John H. Hines, Jr., Providence, R. I., for defendants.

OPINION

PETTINE, Chief Judge.

Plaintiff Joseph Panzarella, a minor, brings this action through his mother for injunctive relief and damages of $12,000 based upon his claim that the defendants twice suspended him from Smithfield High School in 1973 and 1974 without providing him the procedural due process required by the Due Process Clause of the Fourteenth Amendment to the United States Constitution. The defendants collectively have filed a motion to dismiss, contending that: (1) the Court lacks jurisdiction over the defendant Smithfield School Committee ("the Committee") and each of its members, also individually named as defendants; (2) plaintiff's action is premature because he has not exhausted the administrative remedies available under Rhode Island General Laws § 16-39-2; and (3) the School Committee is immune from liability for the monetary relief sought because plaintiff has failed to comply with the notice provisions of R.I.G.L. § 45-15-5. See notes 9, 11, infra.

I

The defendants assert in their motion to dismiss that the Court lacks jurisdiction over the School Committee as a unit and that, as a result, also lacks jurisdiction over its individual members.

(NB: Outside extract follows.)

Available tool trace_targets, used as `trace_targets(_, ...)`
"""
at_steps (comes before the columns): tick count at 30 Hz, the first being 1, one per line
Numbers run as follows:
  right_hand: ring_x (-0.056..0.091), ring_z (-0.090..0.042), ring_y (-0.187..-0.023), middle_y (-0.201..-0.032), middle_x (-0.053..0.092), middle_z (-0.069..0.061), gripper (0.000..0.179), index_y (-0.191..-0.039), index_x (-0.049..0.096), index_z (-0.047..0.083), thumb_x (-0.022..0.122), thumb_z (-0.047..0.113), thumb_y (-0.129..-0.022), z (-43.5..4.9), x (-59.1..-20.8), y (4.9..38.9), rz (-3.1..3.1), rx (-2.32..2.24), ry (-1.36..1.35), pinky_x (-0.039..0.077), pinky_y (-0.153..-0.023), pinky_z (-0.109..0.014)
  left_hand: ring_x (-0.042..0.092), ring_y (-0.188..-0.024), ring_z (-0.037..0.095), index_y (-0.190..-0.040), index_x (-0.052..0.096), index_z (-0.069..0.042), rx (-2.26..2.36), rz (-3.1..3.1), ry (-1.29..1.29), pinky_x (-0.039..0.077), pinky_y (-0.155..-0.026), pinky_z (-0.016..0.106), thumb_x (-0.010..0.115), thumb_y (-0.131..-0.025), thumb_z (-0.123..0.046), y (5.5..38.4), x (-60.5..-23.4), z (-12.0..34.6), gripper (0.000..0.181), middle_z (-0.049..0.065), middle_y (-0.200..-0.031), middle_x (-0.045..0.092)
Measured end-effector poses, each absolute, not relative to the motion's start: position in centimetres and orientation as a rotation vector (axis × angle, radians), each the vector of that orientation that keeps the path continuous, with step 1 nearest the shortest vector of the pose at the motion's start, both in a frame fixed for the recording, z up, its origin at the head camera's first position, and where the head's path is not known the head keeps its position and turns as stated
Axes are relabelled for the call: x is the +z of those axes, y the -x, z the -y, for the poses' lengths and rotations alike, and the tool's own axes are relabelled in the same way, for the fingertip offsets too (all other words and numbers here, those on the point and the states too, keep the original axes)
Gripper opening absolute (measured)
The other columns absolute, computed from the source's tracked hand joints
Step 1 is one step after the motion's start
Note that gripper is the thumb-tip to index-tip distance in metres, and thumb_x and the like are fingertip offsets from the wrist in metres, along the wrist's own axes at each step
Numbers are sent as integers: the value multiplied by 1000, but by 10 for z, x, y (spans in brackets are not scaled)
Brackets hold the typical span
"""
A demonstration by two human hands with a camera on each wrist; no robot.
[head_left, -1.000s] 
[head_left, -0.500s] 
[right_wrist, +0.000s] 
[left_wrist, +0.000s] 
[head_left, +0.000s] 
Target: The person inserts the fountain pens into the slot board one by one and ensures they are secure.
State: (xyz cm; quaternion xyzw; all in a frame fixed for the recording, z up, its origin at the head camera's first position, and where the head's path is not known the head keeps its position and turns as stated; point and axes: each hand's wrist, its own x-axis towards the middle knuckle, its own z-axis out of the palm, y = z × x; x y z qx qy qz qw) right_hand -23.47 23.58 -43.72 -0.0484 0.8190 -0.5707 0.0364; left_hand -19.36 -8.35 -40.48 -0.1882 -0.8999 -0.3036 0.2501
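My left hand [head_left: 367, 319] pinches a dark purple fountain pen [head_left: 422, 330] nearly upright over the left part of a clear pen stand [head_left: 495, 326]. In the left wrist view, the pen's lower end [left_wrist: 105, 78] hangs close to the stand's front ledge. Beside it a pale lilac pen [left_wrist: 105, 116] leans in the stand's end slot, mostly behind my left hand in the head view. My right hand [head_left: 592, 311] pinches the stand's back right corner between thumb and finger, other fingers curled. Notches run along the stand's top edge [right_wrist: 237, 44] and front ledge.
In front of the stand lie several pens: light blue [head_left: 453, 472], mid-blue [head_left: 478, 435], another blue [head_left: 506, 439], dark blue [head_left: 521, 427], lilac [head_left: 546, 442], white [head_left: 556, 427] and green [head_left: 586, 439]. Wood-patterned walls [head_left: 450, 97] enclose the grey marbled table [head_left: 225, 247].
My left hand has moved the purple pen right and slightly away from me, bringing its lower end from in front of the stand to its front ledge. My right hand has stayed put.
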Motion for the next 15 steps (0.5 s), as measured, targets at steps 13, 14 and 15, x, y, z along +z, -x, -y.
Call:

Despite the defendants' contention that jurisdiction over the individual Committee members is dependent upon jurisdiction over the Committee, it is clear that these individuals are "persons" within the meaning of 42 U.S.C. § 19831 and amenable to suit for both injunctive relief and damages under 28 U.S.C. § 1343.2Monroe v. Pape, 365 U.S. 167, 81 S.Ct. 473, 5 L.Ed.2d 492 (1961). See also Wood v. Strickland, 420 U.S. 308, 95 S.Ct. 992, 43 L.Ed.2d 214 (1975). As a result, the Court has jurisdiction over the individual School Committee members under 28 U.S.C. § 1343, and that aspect of the defendants' motion to dismiss must be denied.3

Jurisdiction over the School Committee as an entity presents a somewhat thornier problem. It is true that a municipality is not subject to suit under 42 U.S.C. § 1983 and its jurisdictional counterpart, 28 U.S.C. § 1343, because it is not a "person" within the meaning of § 1983. City of Kenosha v. Bruno, 412 U.S. 507, 93 S.Ct. 2222, 37 L.Ed.2d 109 (1973); Monroe v. Pape, supra. There is much authority to support the proposition that a school committee, as a political subdivision of a state, is likewise not a "person" within the meaning of § 1983.4 The plaintiff does not urge a contrary ruling upon the Court, but instead contends that the Court has general federal question jurisdiction under 28 U.S.C. § 13315 to hear the claim against the Committee since his claim is based upon an alleged constitutional deprivation with consequent damages in excess of $10,000. To resolve this issue, we must consider whether plaintiff has met each of the prerequisites for general federal question jurisdiction as provided in 28 U.S.C. § 1331(a).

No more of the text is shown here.